Return the records exactly, from the first line through the "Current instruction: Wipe" line.

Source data
● ● ●

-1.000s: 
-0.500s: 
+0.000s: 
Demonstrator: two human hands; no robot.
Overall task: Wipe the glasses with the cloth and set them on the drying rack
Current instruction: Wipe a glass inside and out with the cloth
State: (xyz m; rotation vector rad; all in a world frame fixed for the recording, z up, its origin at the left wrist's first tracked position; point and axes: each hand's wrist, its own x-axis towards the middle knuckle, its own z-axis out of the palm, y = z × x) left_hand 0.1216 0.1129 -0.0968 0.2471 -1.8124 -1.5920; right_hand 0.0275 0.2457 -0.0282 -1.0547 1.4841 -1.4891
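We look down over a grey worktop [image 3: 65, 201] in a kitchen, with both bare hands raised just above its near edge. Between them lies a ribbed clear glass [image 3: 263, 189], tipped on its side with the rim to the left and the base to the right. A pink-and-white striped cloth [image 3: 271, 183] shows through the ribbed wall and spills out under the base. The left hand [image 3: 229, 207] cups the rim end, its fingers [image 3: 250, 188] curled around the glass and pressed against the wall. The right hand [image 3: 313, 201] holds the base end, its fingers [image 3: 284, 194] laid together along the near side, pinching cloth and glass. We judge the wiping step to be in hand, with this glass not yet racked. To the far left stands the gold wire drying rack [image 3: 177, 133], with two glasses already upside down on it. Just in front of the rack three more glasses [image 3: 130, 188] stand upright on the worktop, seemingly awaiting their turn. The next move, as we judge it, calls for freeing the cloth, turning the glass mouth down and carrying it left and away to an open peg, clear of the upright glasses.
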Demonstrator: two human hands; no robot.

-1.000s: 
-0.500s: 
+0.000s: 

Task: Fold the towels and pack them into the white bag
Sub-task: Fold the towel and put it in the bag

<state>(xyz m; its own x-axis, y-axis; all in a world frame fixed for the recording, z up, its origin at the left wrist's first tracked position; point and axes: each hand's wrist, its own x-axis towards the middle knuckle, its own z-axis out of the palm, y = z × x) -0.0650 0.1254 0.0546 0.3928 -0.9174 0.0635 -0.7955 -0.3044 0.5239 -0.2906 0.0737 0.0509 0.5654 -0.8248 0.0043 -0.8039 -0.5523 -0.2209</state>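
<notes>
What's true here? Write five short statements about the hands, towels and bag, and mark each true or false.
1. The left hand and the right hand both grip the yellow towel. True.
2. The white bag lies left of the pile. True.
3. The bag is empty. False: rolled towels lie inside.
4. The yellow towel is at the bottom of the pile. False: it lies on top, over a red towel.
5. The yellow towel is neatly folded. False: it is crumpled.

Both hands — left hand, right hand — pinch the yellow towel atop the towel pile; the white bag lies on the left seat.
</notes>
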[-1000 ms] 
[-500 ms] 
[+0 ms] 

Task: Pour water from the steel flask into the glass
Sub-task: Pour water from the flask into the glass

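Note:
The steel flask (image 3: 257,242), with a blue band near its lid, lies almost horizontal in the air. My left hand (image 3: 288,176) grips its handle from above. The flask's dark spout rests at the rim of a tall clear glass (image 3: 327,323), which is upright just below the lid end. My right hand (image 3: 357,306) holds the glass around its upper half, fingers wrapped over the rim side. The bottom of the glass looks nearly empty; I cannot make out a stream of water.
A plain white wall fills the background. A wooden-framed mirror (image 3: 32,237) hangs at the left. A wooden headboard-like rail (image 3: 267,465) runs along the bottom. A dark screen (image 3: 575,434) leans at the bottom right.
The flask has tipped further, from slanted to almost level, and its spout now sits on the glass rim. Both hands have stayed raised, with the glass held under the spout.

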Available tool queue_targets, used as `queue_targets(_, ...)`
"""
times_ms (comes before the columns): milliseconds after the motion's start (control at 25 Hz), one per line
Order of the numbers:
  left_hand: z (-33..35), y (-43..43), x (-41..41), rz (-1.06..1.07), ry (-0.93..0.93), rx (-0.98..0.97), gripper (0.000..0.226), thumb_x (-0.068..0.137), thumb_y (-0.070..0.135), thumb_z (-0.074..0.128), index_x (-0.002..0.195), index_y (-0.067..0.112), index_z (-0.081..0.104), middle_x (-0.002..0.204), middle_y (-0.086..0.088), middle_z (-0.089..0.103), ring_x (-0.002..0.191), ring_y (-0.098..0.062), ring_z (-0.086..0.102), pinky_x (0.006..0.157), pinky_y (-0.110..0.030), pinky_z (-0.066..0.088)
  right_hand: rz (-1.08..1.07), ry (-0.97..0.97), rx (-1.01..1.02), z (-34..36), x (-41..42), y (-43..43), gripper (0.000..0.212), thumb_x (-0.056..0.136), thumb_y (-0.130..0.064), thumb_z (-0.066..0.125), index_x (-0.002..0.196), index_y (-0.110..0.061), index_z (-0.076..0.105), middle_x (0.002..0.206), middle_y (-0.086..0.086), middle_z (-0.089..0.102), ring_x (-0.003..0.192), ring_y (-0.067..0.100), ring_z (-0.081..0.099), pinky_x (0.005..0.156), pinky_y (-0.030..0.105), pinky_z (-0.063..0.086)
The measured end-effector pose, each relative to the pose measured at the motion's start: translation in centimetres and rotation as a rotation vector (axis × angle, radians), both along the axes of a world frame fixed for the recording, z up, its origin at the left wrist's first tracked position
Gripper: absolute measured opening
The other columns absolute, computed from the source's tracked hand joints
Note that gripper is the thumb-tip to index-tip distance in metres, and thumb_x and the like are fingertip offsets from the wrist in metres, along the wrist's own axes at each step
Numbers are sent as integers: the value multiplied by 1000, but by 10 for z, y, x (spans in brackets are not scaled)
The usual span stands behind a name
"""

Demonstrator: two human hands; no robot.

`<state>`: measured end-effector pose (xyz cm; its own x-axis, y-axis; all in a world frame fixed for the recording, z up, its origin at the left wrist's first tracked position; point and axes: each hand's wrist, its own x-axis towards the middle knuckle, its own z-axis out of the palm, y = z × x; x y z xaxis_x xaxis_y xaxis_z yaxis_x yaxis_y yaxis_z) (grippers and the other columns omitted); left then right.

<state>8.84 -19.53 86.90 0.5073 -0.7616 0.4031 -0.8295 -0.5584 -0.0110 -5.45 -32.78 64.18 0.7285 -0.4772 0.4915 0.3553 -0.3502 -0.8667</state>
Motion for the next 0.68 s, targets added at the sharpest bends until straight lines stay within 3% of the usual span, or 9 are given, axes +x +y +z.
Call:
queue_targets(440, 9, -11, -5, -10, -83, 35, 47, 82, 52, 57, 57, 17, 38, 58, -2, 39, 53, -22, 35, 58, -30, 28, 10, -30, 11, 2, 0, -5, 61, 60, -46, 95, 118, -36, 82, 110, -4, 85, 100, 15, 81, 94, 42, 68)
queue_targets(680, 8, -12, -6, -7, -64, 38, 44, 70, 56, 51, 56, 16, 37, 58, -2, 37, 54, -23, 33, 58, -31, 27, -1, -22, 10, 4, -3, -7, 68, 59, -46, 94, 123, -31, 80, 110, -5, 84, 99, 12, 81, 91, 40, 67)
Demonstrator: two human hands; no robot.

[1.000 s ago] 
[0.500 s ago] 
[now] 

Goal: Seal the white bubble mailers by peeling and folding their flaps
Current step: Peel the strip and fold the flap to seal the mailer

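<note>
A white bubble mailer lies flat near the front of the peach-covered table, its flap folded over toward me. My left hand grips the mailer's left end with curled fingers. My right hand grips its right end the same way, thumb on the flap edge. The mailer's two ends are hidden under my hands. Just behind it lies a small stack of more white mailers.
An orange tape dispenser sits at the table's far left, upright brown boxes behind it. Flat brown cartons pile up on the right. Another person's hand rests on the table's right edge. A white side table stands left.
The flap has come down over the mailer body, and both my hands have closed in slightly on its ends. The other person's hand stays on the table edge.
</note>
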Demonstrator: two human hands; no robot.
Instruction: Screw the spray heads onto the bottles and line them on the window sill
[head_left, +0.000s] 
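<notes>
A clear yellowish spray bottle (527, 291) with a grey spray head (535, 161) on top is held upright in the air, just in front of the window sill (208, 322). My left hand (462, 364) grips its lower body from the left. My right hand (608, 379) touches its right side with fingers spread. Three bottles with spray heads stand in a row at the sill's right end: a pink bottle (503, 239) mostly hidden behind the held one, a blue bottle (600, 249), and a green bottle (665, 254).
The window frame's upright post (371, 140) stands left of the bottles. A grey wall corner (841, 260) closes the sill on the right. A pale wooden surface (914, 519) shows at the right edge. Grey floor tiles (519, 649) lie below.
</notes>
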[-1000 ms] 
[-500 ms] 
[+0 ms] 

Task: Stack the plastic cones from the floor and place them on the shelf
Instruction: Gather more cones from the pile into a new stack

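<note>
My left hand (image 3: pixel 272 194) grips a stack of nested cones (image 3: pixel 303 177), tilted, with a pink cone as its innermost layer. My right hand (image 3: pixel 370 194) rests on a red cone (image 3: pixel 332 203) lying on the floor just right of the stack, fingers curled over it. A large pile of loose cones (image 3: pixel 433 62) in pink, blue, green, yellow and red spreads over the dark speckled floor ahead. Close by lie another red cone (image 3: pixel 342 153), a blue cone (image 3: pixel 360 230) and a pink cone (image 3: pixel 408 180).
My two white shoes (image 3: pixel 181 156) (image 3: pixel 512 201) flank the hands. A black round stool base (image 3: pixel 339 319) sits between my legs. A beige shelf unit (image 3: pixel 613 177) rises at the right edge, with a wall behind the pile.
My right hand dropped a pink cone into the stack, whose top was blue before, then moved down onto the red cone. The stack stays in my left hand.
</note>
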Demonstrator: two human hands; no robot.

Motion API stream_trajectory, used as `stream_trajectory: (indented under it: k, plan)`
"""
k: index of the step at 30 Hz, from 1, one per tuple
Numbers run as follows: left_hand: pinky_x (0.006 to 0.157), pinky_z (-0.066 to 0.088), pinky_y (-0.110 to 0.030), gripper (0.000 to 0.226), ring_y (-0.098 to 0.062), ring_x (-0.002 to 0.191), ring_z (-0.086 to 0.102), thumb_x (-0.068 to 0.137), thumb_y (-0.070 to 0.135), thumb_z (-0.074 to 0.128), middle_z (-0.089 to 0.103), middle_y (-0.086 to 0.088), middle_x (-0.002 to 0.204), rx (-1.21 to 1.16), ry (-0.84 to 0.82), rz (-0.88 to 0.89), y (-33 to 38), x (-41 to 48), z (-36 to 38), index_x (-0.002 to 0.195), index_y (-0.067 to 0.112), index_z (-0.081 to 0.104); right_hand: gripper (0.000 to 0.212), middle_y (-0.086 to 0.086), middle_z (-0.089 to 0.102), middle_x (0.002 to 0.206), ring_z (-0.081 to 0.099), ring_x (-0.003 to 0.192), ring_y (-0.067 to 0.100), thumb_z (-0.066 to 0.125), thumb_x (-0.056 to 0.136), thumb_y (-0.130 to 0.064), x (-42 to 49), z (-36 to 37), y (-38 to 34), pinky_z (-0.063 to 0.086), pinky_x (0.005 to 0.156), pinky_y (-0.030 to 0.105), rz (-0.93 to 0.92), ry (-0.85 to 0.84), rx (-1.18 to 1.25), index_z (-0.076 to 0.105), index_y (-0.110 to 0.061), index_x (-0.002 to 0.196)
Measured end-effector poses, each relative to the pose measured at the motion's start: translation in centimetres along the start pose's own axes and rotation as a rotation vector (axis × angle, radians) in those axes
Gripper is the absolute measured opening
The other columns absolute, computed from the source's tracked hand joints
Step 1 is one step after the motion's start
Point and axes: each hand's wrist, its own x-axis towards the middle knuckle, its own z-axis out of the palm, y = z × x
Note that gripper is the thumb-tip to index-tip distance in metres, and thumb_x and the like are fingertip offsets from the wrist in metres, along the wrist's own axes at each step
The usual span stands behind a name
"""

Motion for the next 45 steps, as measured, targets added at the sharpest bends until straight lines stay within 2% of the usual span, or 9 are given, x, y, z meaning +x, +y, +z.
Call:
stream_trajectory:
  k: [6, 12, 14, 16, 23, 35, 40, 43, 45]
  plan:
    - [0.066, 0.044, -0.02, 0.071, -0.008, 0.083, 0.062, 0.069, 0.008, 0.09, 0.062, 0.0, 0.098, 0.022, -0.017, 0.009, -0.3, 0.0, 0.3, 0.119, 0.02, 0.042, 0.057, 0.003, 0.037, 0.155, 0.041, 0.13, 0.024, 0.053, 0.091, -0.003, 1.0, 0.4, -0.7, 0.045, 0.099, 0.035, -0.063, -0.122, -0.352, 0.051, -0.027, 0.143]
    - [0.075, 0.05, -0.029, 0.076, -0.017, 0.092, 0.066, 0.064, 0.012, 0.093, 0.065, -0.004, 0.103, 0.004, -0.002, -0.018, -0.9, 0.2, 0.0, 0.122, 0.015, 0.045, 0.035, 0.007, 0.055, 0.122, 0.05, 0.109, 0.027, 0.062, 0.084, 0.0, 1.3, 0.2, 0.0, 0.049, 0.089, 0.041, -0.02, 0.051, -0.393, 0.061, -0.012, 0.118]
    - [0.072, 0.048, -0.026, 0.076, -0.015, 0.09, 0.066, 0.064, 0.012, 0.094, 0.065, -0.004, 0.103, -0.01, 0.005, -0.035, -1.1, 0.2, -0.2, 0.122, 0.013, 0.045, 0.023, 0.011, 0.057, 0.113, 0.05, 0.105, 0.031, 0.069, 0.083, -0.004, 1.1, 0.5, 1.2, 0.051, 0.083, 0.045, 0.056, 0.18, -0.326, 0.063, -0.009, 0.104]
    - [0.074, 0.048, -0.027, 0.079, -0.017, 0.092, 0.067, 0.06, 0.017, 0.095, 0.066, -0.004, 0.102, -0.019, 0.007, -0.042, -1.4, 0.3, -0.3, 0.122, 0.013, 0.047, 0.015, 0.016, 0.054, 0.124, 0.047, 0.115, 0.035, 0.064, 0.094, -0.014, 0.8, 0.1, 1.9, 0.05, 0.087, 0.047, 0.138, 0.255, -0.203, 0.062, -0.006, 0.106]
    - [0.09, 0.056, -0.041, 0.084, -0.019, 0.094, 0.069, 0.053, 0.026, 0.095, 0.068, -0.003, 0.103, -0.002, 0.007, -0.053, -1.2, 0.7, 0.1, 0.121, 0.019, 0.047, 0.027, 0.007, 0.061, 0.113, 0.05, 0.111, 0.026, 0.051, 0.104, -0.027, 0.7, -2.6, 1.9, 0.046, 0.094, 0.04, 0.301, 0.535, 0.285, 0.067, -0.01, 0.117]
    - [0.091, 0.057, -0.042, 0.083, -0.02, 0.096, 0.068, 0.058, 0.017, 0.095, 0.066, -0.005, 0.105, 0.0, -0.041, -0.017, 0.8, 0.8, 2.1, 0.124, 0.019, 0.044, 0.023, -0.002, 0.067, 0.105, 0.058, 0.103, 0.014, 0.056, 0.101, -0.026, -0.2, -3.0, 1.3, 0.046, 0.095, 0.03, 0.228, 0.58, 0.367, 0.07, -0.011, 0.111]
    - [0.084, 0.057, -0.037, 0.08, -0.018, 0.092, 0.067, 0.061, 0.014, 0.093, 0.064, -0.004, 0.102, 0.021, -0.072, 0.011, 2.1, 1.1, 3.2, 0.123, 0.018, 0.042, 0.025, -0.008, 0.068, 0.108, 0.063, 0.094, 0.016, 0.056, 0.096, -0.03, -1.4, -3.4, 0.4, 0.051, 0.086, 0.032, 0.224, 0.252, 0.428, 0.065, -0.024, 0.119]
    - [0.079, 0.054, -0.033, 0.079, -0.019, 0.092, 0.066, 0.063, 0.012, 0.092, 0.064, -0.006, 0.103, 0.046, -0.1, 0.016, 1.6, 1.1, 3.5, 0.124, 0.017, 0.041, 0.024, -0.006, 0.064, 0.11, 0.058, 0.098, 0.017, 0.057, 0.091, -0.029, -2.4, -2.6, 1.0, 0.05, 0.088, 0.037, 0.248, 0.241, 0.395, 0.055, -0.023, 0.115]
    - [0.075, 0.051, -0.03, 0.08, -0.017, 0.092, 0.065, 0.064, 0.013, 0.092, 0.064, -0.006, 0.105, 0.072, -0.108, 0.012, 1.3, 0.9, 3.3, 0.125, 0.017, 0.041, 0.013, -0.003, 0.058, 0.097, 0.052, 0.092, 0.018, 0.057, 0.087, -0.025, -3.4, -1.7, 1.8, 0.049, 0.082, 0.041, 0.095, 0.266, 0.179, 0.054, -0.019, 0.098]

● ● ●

PROBLEM SOLUTION ▸
-1.000s: 
-0.500s: 
+0.000s: 
Demonstrator: two human hands; no robot.
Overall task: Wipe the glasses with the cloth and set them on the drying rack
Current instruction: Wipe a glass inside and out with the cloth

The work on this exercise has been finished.